Однако настоящей целью этих мадригалов становится не галантный комплимент, а определение личной гражданской позиции поэта. В стихотворении "К Н. Я. Плюсковой" Пушкин провозглашает свободу основой своего творчества, именно здесь впервые возникнет сравнение "поэт – эхо" ("И неподкупный голос мой // Был эхо русского народа"). Форма мадригала позволяла совместить высокую идею с иронией, благодаря чему появлялась некая интимность при выражении гражданской позиции, в результате личность гражданина становилась живой, лишенной фанатизма. В стихотворении "Краев чужих неопытный любитель..." иронический финал ("Но я вчера Голицыну увидел // И примирен с отечеством моим") совершенно неожиданно разрешает обозначившуюся было эмоцию. Череда вопросов ("Где верный ум, где гений мы найдем? // Где гражданин с душою благородной <...>? // Где женщина – не с хладной красотой, // По с пламенной, пленительной, живой?" и т.д.)•их направленность и пафос подводят читателя к запрограммированному ответу, суть которого – в отрицании того типа общественного устройства, где невозможно развитие личности. А. С. Пушкин разрешает ситуацию парадоксально и изящно. Примечательно, что соположенными у поэта оказываются два образа: пламенный, благородный гражданин и женщина, наделенная "живой", а потому "пленительной" красотой. А. С. Пушкин не противопоставлял одно другому (любовь к Родине любви к женщине), как это случалось в лирике декабристов, поэтому и личность гражданина уже в раннем творчестве поэта была многогранной, "живой". В этом подходе отражался будущий взгляд Пушкина на человека, захваченного односторонней, а потому мертвящей страстью (такой взгляд наиболее полно воплотится в "Маленьких трагедиях").

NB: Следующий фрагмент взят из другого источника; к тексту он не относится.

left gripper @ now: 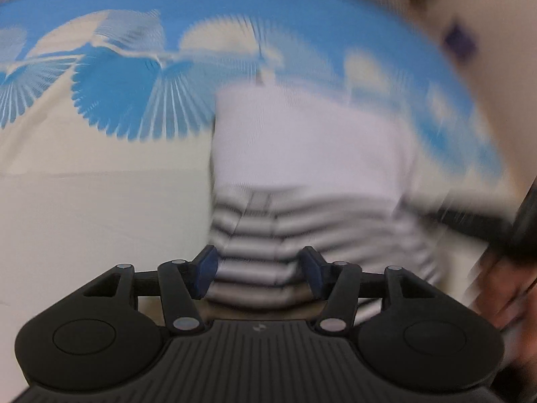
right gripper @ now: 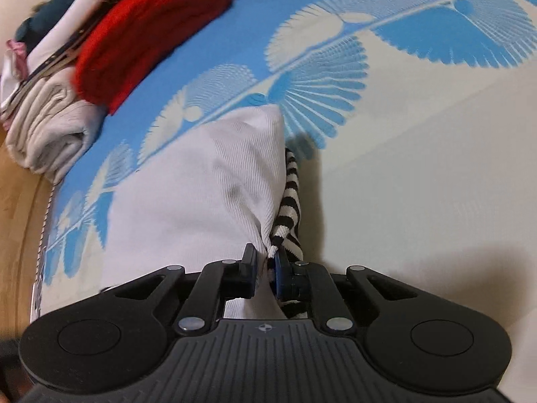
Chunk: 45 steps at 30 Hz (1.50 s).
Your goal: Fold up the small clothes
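A small white garment (left gripper: 312, 141) with a black-and-white striped part (left gripper: 268, 231) lies on a cream and blue patterned sheet. In the left wrist view, which is blurred, my left gripper (left gripper: 260, 268) is open with its jaws on either side of the striped edge. In the right wrist view my right gripper (right gripper: 266, 265) is shut on the garment (right gripper: 208, 188), pinching white fabric and the striped edge (right gripper: 290, 201) together near a corner. The garment's near part is hidden under both grippers.
A stack of folded clothes sits at the far left in the right wrist view: a red piece (right gripper: 147, 30), a cream piece (right gripper: 50, 124) and darker items. A wooden surface (right gripper: 16, 215) borders the sheet (right gripper: 419, 184) on the left.
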Motion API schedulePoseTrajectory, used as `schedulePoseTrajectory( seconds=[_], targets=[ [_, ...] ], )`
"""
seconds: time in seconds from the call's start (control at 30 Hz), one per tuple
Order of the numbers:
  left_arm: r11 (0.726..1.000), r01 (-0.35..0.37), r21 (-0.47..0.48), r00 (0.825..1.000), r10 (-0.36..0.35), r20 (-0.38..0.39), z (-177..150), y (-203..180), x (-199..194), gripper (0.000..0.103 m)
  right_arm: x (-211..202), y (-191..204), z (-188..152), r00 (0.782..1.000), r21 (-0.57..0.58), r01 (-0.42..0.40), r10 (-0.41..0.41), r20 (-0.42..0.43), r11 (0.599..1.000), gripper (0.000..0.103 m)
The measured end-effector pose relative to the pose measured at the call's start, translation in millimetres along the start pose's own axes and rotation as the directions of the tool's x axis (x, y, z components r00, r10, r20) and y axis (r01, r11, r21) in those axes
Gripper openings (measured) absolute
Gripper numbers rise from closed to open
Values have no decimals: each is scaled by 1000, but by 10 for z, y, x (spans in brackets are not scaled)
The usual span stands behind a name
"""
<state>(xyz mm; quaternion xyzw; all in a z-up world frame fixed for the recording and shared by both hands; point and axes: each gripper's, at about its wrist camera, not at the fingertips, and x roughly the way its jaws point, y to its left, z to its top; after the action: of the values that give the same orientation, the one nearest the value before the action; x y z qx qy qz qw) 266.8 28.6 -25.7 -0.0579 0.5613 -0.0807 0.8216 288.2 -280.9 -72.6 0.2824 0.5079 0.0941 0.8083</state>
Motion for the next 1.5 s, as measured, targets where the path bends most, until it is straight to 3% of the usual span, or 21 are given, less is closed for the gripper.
schedulePoseTrajectory(
  seconds=[0.07,0.1,0.2,0.27,0.33,0.43,0.5,0.57,0.6,0.67,0.73,0.83,0.93,1.0,1.07,1.13,1.2,1.3,1.33,1.43,1.5],
  targets=[
    [997,-69,31,997,69,-25,-93,9,95,78,-7,20,-22,1000,-19,11,-11,10,1000,18],
    [998,-62,12,998,63,-26,-104,50,83,78,-41,11,-50,1000,-24,12,-12,9,1000,28],
    [998,-6,-57,1000,7,14,-114,163,-103,72,-210,29,-99,1000,-53,22,-21,24,998,31],
    [997,37,-61,999,-35,40,-150,186,-215,72,-319,-1,-117,1000,-64,-5,6,8,998,41],
    [997,18,-76,1000,-19,-4,-154,217,-134,72,-378,-38,-163,998,-77,-47,44,-39,996,56],
    [992,20,-127,997,-30,-74,-267,337,-8,72,-343,-69,-285,990,-112,-63,48,-136,992,64],
    [985,47,-164,995,-61,-83,-284,379,28,68,-287,-88,-397,982,-133,-56,31,-186,990,63],
    [973,102,-208,990,-119,-72,-293,387,16,50,-315,-76,-436,983,-165,-56,26,-181,985,29],
    [969,115,-218,990,-130,-55,-291,372,-15,48,-366,-83,-413,987,-167,-54,27,-158,985,8],
    [971,131,-200,989,-141,-34,-312,305,-70,47,-524,-153,-339,996,-100,-55,48,-75,993,7],
    [986,97,-137,993,-106,-55,-350,215,-48,47,-598,-188,-304,998,-88,-37,33,-44,995,7],
    [999,-43,4,995,43,-87,-442,74,20,62,-481,-108,-410,994,-204,19,-41,-103,979,8],
    [997,-65,47,997,67,-47,-482,22,-93,63,-418,-36,-491,986,-304,91,-129,-108,948,13],
    [984,-124,129,992,122,23,-540,-64,-266,63,-406,-35,-533,971,-354,172,-218,-95,919,16],
    [942,-237,236,968,210,136,-605,-196,-497,69,-479,3,-584,943,-424,284,-330,-38,860,16],
    [915,-306,261,937,243,250,-670,-282,-771,82,-706,72,-616,931,-457,349,-357,71,818,17],
    [921,-306,243,915,214,341,-776,-359,-1072,90,-1050,160,-640,936,-430,352,-298,190,832,27],
    [944,-277,178,879,175,443,-969,-470,-1494,91,-1575,317,-810,922,-394,322,-192,336,861,63],
    [950,-266,162,865,161,475,-1072,-527,-1620,91,-1720,361,-902,916,-395,310,-160,369,865,70],
    [954,-269,130,827,159,540,-1386,-684,-1903,91,-2052,436,-1245,900,-408,274,-84,427,871,75],
    [954,-274,121,813,163,559,-1609,-791,-2042,91,-2204,452,-1475,894,-406,262,-62,444,875,76]
  ],
)
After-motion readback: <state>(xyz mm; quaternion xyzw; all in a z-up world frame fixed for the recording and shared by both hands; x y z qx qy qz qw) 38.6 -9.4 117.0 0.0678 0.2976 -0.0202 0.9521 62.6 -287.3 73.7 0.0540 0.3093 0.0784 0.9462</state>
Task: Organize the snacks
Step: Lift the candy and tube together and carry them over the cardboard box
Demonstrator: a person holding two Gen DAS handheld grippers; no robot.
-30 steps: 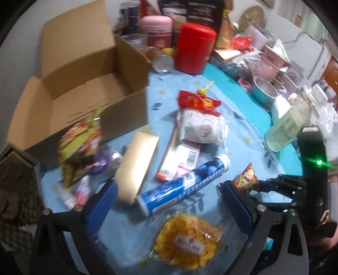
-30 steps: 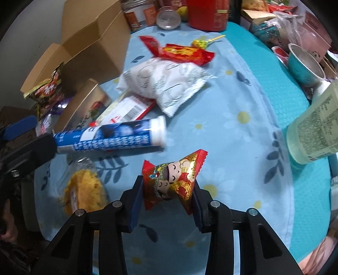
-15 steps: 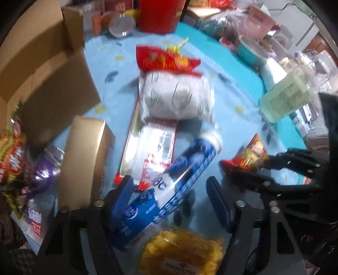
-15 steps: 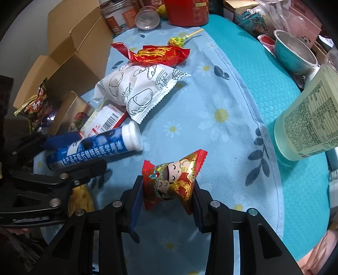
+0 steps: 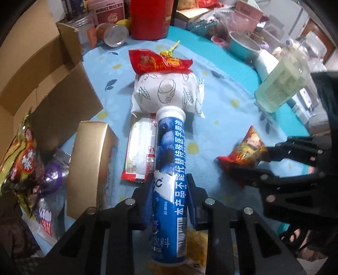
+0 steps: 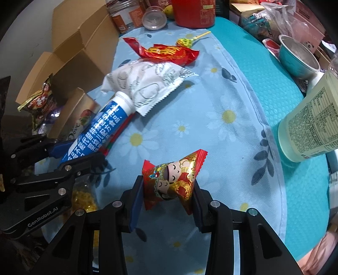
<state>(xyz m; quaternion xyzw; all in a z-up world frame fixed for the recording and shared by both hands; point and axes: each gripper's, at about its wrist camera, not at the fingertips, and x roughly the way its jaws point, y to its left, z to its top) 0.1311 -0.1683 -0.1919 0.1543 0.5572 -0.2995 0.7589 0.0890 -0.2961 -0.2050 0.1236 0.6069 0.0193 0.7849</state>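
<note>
Left gripper [image 5: 170,186]: pinched on the blue tube [image 5: 170,169], blue pads pressed to both sides of its lower half, white cap pointing far and reaching the white pillow pack [image 5: 166,93]. Right gripper [image 6: 166,191]: clamped on a small red candy pouch [image 6: 172,182] with a cartoon face, held above the blue flowered cloth [image 6: 211,131].

Under the near end of the tube: a clear pack of yellow snacks [image 6: 83,195], mostly hidden. Just left of the tube: a flat red-and-white sachet [image 5: 140,148], then a gold box [image 5: 89,167] on its side. At the near left edge: a crinkled green-and-red snack bag [image 5: 19,160] with a purple wrapper [image 5: 52,175] beside it.

Farther left: an open cardboard box [image 5: 48,84], flaps up. Beyond the white pillow pack, touching it: a red foil packet [image 5: 158,62], and past that a yellow-wrapped lollipop [image 6: 186,41]. On the right: a pale green bottle [image 6: 310,127] lying tilted. Far right: a teal bowl [image 6: 295,57]. At the far edge: a red canister [image 5: 151,19] and a clear cup on its side [image 5: 115,33].
</note>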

В русле этих же жанровых поисков написано и знаменитое послание "К Чаадаеву" (1818). В первой части послания возникают традиционные для "унылой элегии" образы и мотивы утраченной любви, несбывшихся надежд, разочарования. А. С. Пушкин их переосмысливает во второй части стихотворения. Совершенно особый эмоционально-смысловой акцент возникает в сравнении:
Мы ждем с томленьем упованья
Минуты вольности святой,
Как ждет любовник молодой
Минуты верного свиданья.
В начале послания любовь исчерпала себя "как сон, как утренний туман", но в композиционном центре стихотворения возвращается связанный с нею круг ассоциаций, правда, теперь он становится аналогом гражданской страсти, которая переживается с "томлением", со всем пылом и нетерпеливою жаждой юной души. Так мир гражданских эмоций и область интимнейших движений души, рассредоточенные прежней лирикой по разным сферам душевного опыта, преодолевают свою противоположность, перестают противостоять друг другу.